* **Task instructions**
Copy out exactly the lines from the start of the data to the line containing "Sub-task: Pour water". Include both.

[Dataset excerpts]

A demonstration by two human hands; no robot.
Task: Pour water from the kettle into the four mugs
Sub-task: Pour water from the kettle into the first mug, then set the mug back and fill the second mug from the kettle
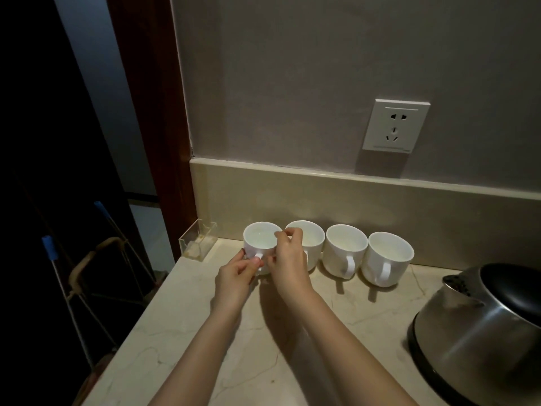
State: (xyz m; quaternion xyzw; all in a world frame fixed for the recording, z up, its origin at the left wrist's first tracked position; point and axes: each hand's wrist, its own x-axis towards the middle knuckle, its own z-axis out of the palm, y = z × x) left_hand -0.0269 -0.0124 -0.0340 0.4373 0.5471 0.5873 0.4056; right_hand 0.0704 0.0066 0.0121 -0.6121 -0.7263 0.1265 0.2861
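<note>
Mugs sit in a row of four against the backsplash [366,197], handles facing the person. Both hands are together on the leftmost mug [259,240]: left hand [234,276] pinches at its handle, right hand [288,259] grips its right side with fingers at the rim. Second mug [310,234] sits just right of it, partly behind the right hand, then third mug [347,247] and fourth mug [390,257]. Kettle [480,332] stands on the counter [181,332] well right of the leftmost mug, lid on, nobody holding it. Can't tell whether any mug holds water, interiors just read white. My guess: pouring not started, this is mug setup, all four fills still left
</note>
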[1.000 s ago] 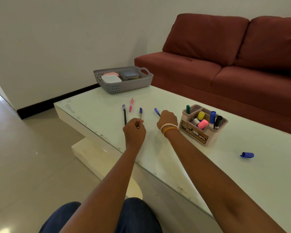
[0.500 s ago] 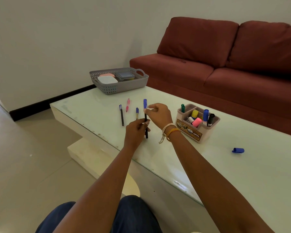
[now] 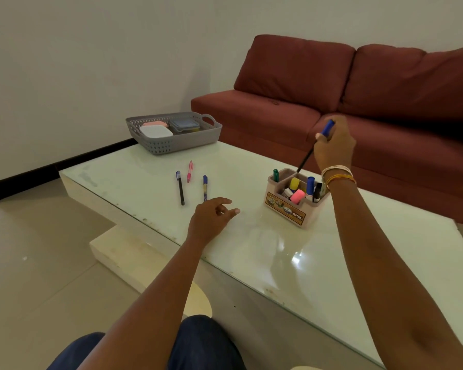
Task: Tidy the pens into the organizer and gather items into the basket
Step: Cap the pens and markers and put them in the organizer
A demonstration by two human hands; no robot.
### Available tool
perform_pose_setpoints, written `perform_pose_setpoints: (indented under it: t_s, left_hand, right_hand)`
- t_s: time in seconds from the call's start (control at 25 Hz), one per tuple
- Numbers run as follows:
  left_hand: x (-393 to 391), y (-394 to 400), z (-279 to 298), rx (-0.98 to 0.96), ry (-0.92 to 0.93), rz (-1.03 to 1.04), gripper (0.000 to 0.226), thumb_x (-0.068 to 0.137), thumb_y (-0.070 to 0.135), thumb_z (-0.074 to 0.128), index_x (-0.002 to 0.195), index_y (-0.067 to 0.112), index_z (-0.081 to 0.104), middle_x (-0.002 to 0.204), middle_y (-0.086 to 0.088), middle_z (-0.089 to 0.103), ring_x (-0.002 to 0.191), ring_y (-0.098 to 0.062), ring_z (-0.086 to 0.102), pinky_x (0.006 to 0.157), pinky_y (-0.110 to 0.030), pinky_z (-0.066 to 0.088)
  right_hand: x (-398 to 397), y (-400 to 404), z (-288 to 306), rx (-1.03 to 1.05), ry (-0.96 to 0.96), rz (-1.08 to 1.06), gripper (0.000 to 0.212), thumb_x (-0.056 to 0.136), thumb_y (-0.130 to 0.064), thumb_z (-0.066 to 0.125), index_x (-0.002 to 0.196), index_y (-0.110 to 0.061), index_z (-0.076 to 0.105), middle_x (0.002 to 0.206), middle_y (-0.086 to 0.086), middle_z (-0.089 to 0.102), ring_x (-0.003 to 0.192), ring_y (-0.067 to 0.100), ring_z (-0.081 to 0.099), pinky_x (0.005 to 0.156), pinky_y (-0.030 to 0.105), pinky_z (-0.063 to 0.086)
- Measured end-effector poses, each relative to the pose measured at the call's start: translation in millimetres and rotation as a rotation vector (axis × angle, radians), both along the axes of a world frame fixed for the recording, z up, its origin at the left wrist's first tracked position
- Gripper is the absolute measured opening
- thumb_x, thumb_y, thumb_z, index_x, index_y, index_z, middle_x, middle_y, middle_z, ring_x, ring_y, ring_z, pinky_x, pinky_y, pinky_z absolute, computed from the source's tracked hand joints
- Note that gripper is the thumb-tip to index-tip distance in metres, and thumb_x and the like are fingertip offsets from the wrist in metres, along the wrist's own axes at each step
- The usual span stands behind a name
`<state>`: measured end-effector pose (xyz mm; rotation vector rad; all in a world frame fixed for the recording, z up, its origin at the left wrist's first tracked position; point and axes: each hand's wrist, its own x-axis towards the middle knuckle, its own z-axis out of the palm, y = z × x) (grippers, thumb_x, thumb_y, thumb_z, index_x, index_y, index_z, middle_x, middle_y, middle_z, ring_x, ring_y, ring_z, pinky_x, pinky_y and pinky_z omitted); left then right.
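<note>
My right hand (image 3: 334,145) grips a blue-capped black pen (image 3: 306,158), tilted, its tip just over the back compartment of the beige organizer (image 3: 286,209). The organizer holds several markers and highlighters. My left hand (image 3: 211,218) hovers low over the table, fingers loosely apart, holding nothing. Three pens lie on the table to its left: a black pen with a blue cap (image 3: 180,187), a pink pen (image 3: 189,171) and a dark pen with a blue cap (image 3: 205,187). The grey basket (image 3: 182,144) stands at the far left corner.
The basket holds a white box (image 3: 156,131), a pink box (image 3: 155,124) and a clear lidded container (image 3: 184,124). The glass-topped table (image 3: 278,252) has a red sofa (image 3: 358,102) close behind it. My knee (image 3: 198,343) is below the near edge.
My right hand lifted the blue-capped pen and carried it right, over the organizer. My left hand let go of it and stayed low near the table. The view shifted left.
</note>
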<state>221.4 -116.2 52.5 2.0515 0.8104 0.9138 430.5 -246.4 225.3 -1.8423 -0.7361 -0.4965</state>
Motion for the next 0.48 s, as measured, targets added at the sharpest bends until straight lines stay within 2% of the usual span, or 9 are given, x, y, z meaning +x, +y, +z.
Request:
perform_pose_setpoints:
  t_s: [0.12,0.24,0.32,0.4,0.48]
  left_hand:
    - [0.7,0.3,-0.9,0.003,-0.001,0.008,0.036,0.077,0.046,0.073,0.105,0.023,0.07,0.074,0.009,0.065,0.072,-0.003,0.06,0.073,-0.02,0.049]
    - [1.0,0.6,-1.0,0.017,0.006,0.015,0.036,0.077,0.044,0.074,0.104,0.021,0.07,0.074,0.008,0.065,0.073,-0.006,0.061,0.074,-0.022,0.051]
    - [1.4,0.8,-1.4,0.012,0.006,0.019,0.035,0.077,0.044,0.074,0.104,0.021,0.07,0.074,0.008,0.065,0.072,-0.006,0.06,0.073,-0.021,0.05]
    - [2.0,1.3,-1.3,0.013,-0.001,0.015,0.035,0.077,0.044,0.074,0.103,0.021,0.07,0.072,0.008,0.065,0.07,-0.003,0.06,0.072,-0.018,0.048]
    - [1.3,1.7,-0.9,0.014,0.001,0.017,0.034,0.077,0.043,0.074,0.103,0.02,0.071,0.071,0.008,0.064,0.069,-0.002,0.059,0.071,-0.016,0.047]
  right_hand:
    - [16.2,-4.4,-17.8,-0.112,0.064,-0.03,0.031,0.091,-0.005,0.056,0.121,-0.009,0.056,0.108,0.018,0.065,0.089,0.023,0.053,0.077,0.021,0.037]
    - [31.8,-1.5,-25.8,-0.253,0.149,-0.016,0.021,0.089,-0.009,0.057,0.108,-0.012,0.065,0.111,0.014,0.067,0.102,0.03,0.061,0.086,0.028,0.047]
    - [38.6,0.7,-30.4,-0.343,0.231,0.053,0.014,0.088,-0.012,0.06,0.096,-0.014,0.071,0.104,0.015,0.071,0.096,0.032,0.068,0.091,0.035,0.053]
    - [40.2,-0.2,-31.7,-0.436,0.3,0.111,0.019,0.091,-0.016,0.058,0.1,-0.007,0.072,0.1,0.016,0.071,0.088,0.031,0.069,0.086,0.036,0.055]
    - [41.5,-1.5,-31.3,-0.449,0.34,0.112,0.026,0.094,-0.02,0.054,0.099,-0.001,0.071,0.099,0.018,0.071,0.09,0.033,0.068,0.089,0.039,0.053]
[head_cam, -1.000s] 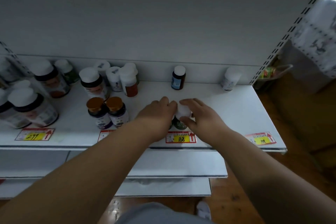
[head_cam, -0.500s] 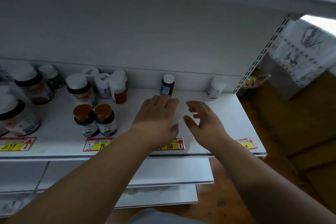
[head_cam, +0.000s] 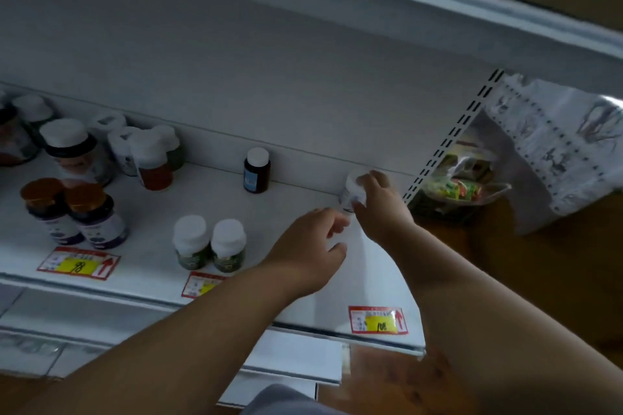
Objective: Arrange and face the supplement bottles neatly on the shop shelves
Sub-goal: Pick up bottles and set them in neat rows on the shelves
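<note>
Right hand [head_cam: 379,204] curled round small white bottle [head_cam: 350,190] at back right of shelf [head_cam: 371,266]. Left hand [head_cam: 308,254] just beside, loosely curled, holding nothing. Two white-capped green bottles [head_cam: 209,244] upright near front edge.

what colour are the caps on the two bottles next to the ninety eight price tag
Gold-orange caps, clearest in the head view.

A shop: a white retail shelf [head_cam: 371,266] carries supplement bottles [head_cam: 209,244], with red-and-yellow price tags [head_cam: 377,320] along its front edge
</note>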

* **Solution for this exercise**
A demonstration by two human hands; no robot.
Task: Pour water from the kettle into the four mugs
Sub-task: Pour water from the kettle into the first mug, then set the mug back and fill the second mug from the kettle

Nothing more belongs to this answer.